Вчера Московский окружной военный суд вынес приговор Дмитрию Холодову.
Дима погиб 17 октября при взрыве в редакции нашей газеты, и поэтому в зале суда присутствовать не мог.
Он был первым журналистом, убитым за то, что писал правду.
Мы не знали, что можно убить дважды.
Сначала — человека, потом — правду о нем.
Как выяснил суд за полтора года, никто не знает, существовал ли вообще “дипломат”, который взорвался в руках у Холодова. Диме, оказывается, никто не угрожал. Зачем он поехал на Казанский вокзал за два часа до смерти — неизвестно. И что же взорвалось в руках у Холодова — тоже не ясно.
Зато ясно: десятки свидетелей, которые говорили о причастности подсудимых к убийству Холодова, рассказывали подробности подготовки убийства, видели в руках у Димы “дипломат”, рассказывали о слежке за ним — “ошиблись”.
Им привиделось, перепутали, забыли. Такую интерпретацию показаний — даже самых последовательных и не изменявшихся на протяжении многих лет — дал суд.
Суду ясно: экспертизы, которые точно установили тип взрывного устройства, путь взрывчатки, ведущий в 45-й полк ВДВ, — не имеют значения.

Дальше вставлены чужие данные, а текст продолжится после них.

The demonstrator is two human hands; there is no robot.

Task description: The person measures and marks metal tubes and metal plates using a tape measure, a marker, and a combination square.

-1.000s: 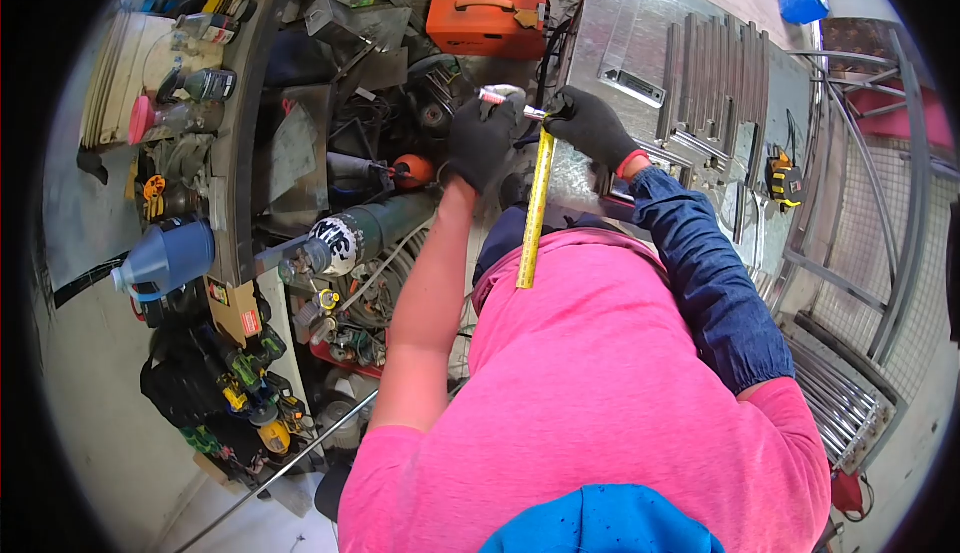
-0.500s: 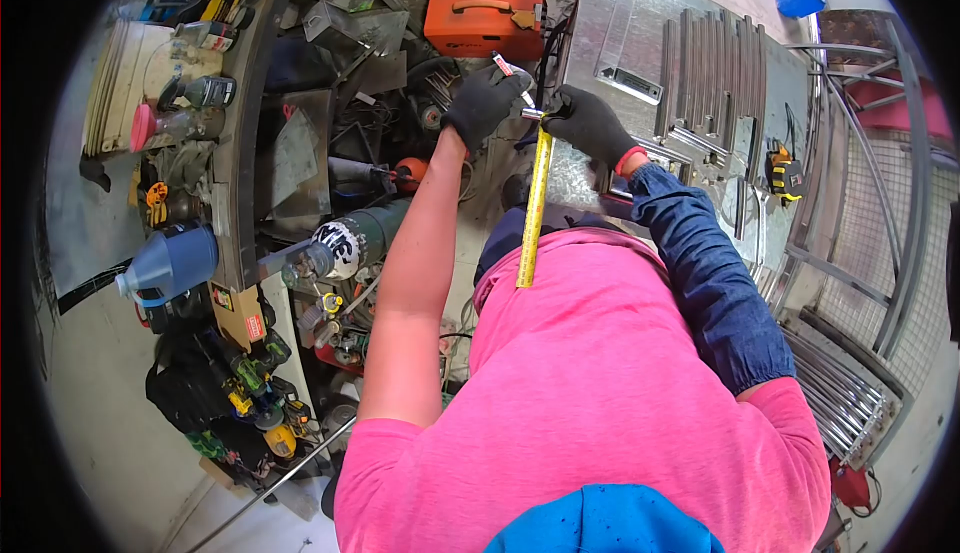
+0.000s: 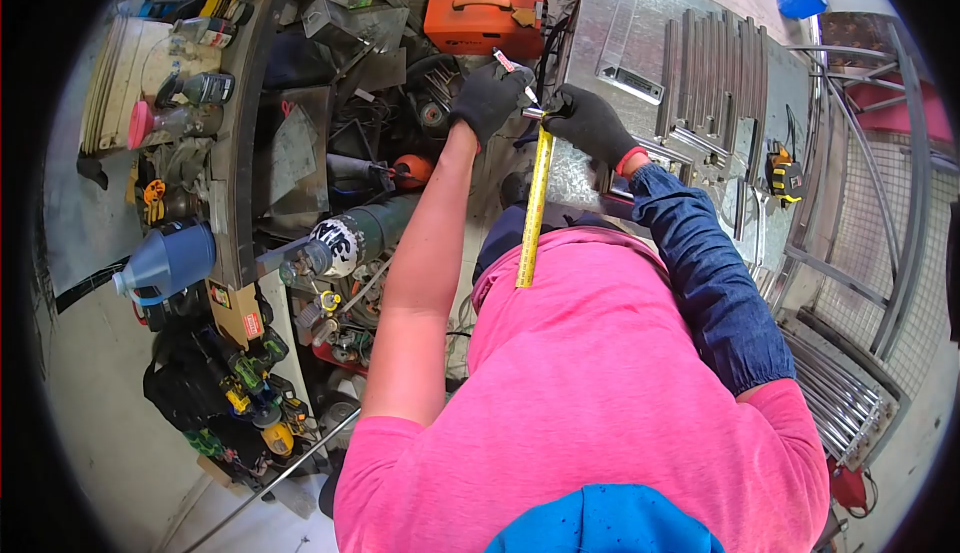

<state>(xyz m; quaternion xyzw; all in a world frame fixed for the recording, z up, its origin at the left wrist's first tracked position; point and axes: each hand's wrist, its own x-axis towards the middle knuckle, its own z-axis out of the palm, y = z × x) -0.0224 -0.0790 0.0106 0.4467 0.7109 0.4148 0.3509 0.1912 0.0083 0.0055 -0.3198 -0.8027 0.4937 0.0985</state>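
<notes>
My left hand (image 3: 489, 97), in a black glove with the forearm bare, grips a red and white marker (image 3: 511, 63) just left of the metal table's corner. My right hand (image 3: 592, 125), black-gloved with a blue sleeve, pinches the top end of a yellow tape measure blade (image 3: 535, 203) against the edge of the shiny metal table (image 3: 640, 28). The blade hangs straight down to my pink shirt. The marker tip points toward the blade's top end.
Several grey metal bars (image 3: 712, 73) lie on the table, with a yellow tape measure case (image 3: 786, 181) at its right. An orange tool case (image 3: 487, 21), a green gas cylinder (image 3: 352, 238), a blue jug (image 3: 165, 259) and cluttered tools fill the left. Metal grid frames (image 3: 870, 233) stand at right.
My left hand has risen and turned, bringing the marker up beside the top of the tape. The right hand and tape have stayed put.
</notes>
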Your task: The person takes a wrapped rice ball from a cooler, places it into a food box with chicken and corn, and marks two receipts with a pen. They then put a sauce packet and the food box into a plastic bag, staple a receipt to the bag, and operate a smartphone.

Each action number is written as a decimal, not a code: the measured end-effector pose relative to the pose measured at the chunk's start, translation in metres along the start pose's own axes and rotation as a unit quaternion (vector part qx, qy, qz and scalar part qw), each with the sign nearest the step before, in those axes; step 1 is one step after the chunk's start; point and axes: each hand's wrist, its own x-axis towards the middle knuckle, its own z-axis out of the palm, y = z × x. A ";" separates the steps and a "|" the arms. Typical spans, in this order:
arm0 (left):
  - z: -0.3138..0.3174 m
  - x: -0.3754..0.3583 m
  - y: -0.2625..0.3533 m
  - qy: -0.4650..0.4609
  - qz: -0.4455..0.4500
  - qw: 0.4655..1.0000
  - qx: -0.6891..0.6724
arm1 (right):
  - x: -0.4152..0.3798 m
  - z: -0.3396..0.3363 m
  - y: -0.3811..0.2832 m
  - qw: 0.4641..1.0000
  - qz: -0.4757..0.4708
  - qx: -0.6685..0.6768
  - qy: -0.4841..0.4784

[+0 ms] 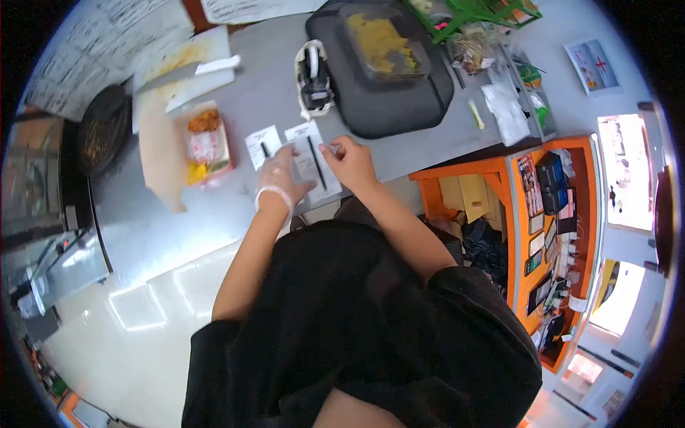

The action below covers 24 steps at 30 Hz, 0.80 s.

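My left hand (278, 177), in a clear plastic glove, is over the lower part of two printed paper slips, its fingers apart. The smaller slip (266, 137) has a short dark object on it; across the longer slip (298, 135) lies a thin black stick like a pen (316, 162). Bare, my right hand (348, 162) is just right of the longer slip, thumb and fingers curled together; anything between them is too small to see. Left of my hands stands an open food box (226, 148) with a fried piece (204, 121), a wrapped white portion and a yellow packet.
A knife (217, 65) rests on a stained white board (214, 43) at the back left. Behind the slips is a black device in a pale holder (314, 78). A dark padded case (396, 114) bears a clear container of yellow food (385, 46). Orange shelving (510, 185) stands right.
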 end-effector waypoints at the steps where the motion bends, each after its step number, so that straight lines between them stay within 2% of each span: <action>1: 0.000 -0.002 -0.005 0.042 0.030 0.998 -0.024 | 0.004 -0.009 0.005 0.998 -0.013 0.021 0.051; 4: -0.004 -0.023 -0.019 0.167 0.034 0.979 -0.116 | 0.020 -0.058 0.009 0.982 0.021 0.104 0.154; 8: -0.012 -0.016 0.003 0.226 0.015 0.945 -0.236 | 0.099 -0.160 0.097 0.950 0.009 0.027 0.312; 10: 0.005 -0.003 0.012 0.272 0.022 0.899 -0.343 | 0.137 -0.207 0.143 0.939 0.037 0.026 0.342; 13: 0.026 0.032 0.073 0.296 0.065 0.870 -0.390 | 0.180 -0.270 0.201 0.941 0.028 -0.031 0.337; 16: 0.035 0.073 0.142 0.275 0.125 0.898 -0.319 | 0.225 -0.312 0.256 0.955 -0.005 -0.106 0.278; 17: 0.044 0.102 0.172 0.254 0.164 0.899 -0.317 | 0.244 -0.328 0.283 0.961 0.031 -0.108 0.252; 18: 0.057 0.129 0.204 0.232 0.158 0.909 -0.309 | 0.248 -0.339 0.303 0.969 0.037 -0.102 0.221; 20: 0.066 0.178 0.263 0.171 0.174 0.945 -0.219 | 0.230 -0.339 0.331 0.982 0.053 -0.087 0.157; 22: 0.078 0.225 0.308 0.122 0.176 0.961 -0.177 | 0.194 -0.330 0.319 0.992 0.077 -0.072 0.067; 24: 0.097 0.274 0.350 0.075 0.179 0.975 -0.112 | 0.167 -0.321 0.341 0.994 0.047 -0.020 0.093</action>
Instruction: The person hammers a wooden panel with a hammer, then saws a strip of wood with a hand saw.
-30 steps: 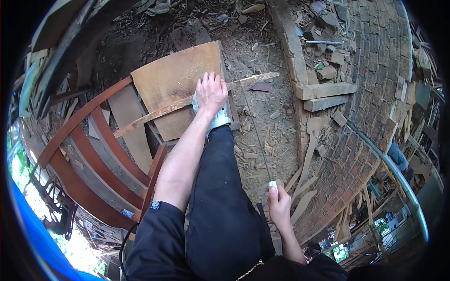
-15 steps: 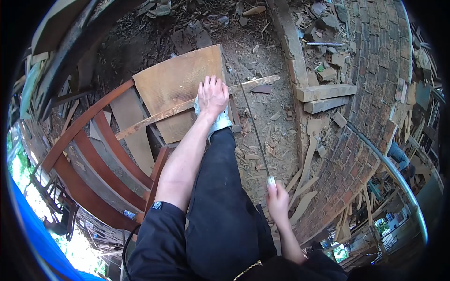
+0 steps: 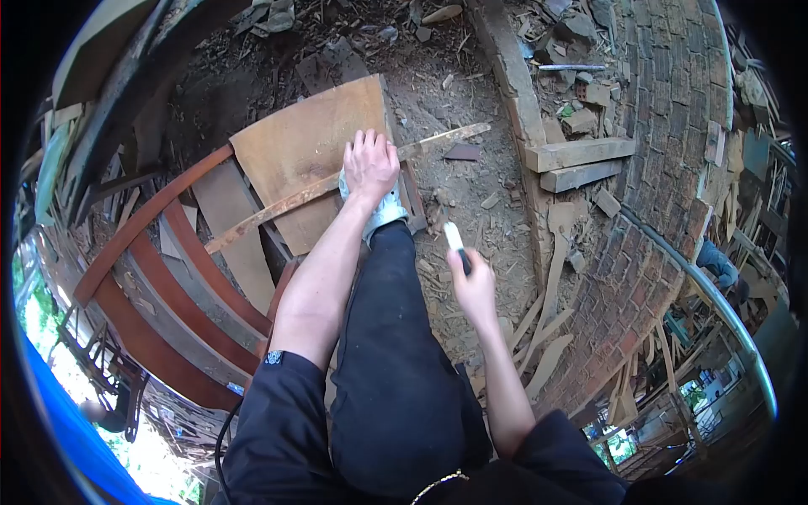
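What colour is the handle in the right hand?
In the head view, the handle is white, then dark near the right hand.

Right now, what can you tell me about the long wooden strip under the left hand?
The long wooden strip is narrow and looks like rough timber, brown with darker blotches on its left stretch, paler toward the right end. It lies slantwise across the broad tan board, its right end jutting past the board's edge over littered ground. The left hand covers part of it, with a pale shoe close by; whether the shoe presses on it is hidden.
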`<state>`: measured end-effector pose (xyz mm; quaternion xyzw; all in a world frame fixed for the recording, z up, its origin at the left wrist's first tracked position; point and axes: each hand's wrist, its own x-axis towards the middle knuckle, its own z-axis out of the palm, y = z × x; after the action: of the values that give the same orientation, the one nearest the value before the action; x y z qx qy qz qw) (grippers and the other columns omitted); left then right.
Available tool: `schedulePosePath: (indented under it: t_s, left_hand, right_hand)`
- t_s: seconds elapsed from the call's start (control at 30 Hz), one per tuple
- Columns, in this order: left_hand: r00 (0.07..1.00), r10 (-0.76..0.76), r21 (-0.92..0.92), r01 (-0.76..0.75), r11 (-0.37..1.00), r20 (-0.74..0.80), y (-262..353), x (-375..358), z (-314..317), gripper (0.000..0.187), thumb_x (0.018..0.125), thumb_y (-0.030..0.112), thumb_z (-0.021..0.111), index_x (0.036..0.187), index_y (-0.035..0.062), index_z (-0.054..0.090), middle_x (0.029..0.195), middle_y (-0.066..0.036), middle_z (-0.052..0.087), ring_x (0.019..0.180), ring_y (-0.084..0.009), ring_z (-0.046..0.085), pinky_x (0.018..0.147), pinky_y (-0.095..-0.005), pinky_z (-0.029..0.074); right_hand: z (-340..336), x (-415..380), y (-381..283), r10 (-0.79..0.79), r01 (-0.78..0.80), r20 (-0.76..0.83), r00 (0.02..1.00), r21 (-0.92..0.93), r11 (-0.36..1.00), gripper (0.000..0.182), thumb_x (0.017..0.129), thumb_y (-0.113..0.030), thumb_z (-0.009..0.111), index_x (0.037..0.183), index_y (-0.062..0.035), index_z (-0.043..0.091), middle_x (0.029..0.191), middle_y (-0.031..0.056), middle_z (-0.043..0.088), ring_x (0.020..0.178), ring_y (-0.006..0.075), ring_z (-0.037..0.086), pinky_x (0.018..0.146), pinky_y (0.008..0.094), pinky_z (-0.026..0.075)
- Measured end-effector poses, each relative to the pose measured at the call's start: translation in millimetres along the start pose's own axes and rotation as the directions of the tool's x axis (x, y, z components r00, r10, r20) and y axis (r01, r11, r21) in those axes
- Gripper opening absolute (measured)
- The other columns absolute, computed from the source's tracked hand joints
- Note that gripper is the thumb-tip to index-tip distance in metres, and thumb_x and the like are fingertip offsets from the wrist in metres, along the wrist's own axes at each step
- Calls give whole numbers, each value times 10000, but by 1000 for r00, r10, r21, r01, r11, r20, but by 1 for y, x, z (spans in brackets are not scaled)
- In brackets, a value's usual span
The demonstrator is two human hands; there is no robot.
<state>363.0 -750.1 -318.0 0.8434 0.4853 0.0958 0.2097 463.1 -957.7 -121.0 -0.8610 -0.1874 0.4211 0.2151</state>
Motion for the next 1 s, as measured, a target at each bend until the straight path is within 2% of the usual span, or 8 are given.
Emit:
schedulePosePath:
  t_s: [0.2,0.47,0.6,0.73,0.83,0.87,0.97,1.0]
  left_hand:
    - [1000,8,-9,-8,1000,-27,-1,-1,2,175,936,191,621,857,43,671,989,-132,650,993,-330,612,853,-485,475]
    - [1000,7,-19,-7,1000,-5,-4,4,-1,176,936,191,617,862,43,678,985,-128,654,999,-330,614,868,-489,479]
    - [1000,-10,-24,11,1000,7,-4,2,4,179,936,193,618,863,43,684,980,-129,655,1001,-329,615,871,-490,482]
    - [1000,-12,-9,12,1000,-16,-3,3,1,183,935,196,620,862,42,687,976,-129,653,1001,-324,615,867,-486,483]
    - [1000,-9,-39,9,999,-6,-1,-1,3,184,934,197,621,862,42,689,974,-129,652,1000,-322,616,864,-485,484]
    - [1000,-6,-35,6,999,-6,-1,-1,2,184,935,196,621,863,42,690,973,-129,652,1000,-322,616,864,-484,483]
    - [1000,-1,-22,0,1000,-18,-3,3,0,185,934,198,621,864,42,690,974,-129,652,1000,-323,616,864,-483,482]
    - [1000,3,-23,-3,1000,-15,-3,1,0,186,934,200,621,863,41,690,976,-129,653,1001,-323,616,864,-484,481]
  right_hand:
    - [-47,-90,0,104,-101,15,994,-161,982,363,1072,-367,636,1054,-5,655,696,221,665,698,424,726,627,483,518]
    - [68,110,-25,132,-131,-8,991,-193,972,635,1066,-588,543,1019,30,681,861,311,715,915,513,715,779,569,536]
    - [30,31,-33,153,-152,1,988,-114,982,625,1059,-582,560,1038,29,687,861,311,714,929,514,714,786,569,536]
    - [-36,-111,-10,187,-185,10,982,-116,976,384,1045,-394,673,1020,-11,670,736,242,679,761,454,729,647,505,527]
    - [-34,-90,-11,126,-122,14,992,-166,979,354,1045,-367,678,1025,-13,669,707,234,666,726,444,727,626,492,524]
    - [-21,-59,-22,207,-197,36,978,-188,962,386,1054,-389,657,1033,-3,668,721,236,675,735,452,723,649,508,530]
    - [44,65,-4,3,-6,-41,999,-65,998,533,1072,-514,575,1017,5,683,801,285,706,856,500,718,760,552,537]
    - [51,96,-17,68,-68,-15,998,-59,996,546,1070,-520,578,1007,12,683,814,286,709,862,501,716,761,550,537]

Обо всех экспертизах, проведенных по делу, судья Сердюков сказал три слова. Он “забыл” упомянуть, что выводы экспертов полностью совпадают с показаниями свидетелей.
Наконец, судья Сердюков решился пренебречь классическим общесудебным принципом и показания, которые давались “по свежим следам”, практически отверг — посчитав, что чем больше прошло времени, тем ярче воспоминания.
И выбрал те из них, которые противоречили материалам дела, зато прекрасно ложились в оправдательную версию.
Принцип оценки: все, что вело к доказательству вины подсудимых, было однозначно признано “не вызывающим доверия”.
И получилось: все, что говорили со стороны подсудимых, и когда бы ни говорили — все это правда. Все, что говорили свидетели обвинения, — вряд ли заслуживает внимания суда.
Как сказал судья Сердюков, эти мелочи “не колеблют решение суда”.
Наша власть своих никогда не сдает. Лозунг “своих не сдавать” — суть их принципа “государственности”. Несмотря на то что эти “свои” — крадут и убивают.
И кто-то с такой властью живет, терпит, приспосабливается, а кто-то — не может.
Холодов — не приспособился.
Поэтому он лежит на кладбище.
Дело Ковалева, дело Буданова... Важно, чтобы судья правильно понимал, кто “свои”.
Судья Сердюков это очень хорошо понимает. И поэтому он начал процесс полковником, а приговор оглашал — уже генералом.
“Что вы теперь собираетесь делать? — спрашивали вчера коллеги-журналисты. — Устраивать акции протеста?”
Вчера мы подали кассационную жалобу на приговор Московского окружного военного суда по делу Холодова.
Ее будет рассматривать следующая инстанция.
В завтрашнем номере “МК” выйдет статья с подробным анализом вердикта, вынесенного судьей Сердюковым.
А ровно через неделю, в среду, — спецвыпуск нашей газеты, в котором мы расскажем все, что знаем о деле Холодова. В этом выпуске мы скажем все, о чем до сих пор были вынуждены молчать.